For 2022, September has been designated World Alzheimer’s Month and September 22nd will be recognized as World Alzheimer’s Day, so in Oxford and elsewhere around the country, a number of events will be staged to bring greater awareness to this disease and efforts at finding a cure. Senior home care professionals are well acquainted with the symptoms and behaviors exhibited by people who have Alzheimer’s, especially since a great deal of extra care is generally required for these individuals, especially in the later stages of the disease. It can be difficult at times to recognize the person behind the Alzheimer’s mask, given that the disease can alter behaviors so fundamentally.

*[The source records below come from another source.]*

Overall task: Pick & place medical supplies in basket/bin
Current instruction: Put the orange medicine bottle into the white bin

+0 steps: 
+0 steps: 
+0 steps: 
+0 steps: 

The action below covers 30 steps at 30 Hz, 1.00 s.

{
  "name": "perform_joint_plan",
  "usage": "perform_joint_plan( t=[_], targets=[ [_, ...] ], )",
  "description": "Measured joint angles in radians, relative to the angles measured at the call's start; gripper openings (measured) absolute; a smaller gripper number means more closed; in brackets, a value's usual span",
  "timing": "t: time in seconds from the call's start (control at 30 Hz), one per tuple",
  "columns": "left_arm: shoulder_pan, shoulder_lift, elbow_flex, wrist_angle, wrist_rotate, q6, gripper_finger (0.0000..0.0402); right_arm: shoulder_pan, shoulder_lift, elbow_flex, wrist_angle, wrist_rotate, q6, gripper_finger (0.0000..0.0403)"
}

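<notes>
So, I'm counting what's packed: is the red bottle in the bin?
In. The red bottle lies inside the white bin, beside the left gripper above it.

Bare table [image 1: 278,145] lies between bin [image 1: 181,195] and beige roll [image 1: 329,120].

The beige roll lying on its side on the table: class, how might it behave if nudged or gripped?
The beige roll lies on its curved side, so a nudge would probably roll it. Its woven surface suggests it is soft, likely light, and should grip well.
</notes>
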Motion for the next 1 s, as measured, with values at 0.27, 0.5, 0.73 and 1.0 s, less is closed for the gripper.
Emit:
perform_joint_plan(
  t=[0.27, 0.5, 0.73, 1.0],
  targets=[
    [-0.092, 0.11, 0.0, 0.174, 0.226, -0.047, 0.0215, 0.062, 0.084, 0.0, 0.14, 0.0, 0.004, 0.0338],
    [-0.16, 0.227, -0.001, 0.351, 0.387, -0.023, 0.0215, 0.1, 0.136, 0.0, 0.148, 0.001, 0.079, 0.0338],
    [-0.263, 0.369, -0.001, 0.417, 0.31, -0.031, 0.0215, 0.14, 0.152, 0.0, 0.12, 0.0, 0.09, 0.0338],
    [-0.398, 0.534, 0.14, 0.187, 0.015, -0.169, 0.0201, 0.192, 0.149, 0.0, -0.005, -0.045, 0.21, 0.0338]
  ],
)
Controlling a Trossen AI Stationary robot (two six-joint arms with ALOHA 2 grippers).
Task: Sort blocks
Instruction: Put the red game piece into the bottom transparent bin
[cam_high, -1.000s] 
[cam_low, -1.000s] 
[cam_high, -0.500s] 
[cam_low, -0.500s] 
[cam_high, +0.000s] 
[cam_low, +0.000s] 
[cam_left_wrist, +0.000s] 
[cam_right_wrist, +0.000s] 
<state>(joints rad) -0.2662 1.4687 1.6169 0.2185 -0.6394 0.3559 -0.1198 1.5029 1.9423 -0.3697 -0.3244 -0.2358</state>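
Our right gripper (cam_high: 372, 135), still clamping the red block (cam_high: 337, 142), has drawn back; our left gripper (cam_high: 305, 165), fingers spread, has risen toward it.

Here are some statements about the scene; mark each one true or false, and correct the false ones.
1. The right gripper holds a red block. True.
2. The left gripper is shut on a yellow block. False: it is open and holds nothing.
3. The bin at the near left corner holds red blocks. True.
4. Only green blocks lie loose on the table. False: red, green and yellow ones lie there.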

Personality changes caused by Alzheimer’s
Because the disease causes brain cells to die, it can have a huge impact on how a person behaves, and it can even seem like they have a completely different personality. Those dying brain cells can never be restored, which means that the patient will never get better – they can only get worse once the disease has gripped them. They might have some better or more lucid days at times, then at other times, they could be much worse. Some of the personality changes you might notice in an Alzheimer’s patient are the following:
- hitting you or others, or exhibiting very aggressive behavior
- misunderstanding what they see or hear
- getting angry, upset, or distraught much more easily
- pacing or walking around nervously
- imagining things or situations that are just not there
- wandering away from home aimlessly
- hiding things or believing that others are hiding things from them
- exhibiting depression or losing interest in many of the things they used to love doing
- showing uncharacteristic sexual behavior
Other factors that affect the Alzheimer’s patient
In addition to the disease itself causing personality differences, there is any number of other factors that can trigger odd behaviors from an Alzheimer’s patient. For instance, they could be going through some unusual feelings that are affecting them, such as sadness, fear, confusion, or stress. New medications could be affecting the way a patient behaves, or they may not be getting adequate sleep at night.
Even physical issues, such as deteriorating vision or hearing, persistent constipation, hunger, or thirst, can all contribute to negative behavior on the part of a patient. At various stages of the disease, a patient might become confused by noise in the household, by pets that are very active, and even by mirrors that make them see more people than are actually present. All these behaviors can also make it difficult to see the patient behind the Alzheimer’s mask, and you can even lose sight of the person altogether.
How to look past the mask and see the patient
Obviously, it’s not fair to treat a patient as though they are this collection of bad behaviors and odd personality disorders. Especially if the person is a senior loved one, you should make an effort to see beyond the mask and recognize the person underneath. In order to do this, you’ll have to make a big effort to ignore those personality changes and strange behaviors and keep sight of the fact that this is someone you love and care for. When dealing with your elderly loved one, make a point of keeping things simple, so they don’t get overly confused or anxious.
Establish a regular routine that will make them comfortable, and give them something they can rely on from one day to the next. Make sure to reassure the patient, and let them know you’ll always be there to help them, whenever your assistance may be necessary. Try to focus more on their feelings, their thoughts, and their actions, so they know you are there for them. One thing you should not do is become embroiled in arguments or disagreements with them because they probably won’t have the ability to see things with the same clarity you have – so you have no chance of winning the argument anyway.
If you do become frustrated with your senior loved one, don’t let it show. It’s much better to take a few deep breaths, get control of your emotions, and then reassess the situation. If necessary, go outside or at least leave the room so you can gather yourself and prevent any further deterioration of the situation. Try to inject some humor into the situation, to lighten things up and defuse any issues which may arise.
If your senior happens to be a frequent pacer, make sure they have a safe place to do their walking, because that’s a relief mechanism for them. One tactic that is especially effective is to ask the patient for help in accomplishing some task, whether you actually need help or not. If they feel needed, sometimes that’s all it takes to help an Alzheimer’s patient settle down and forget all about some supposed grievance or problem.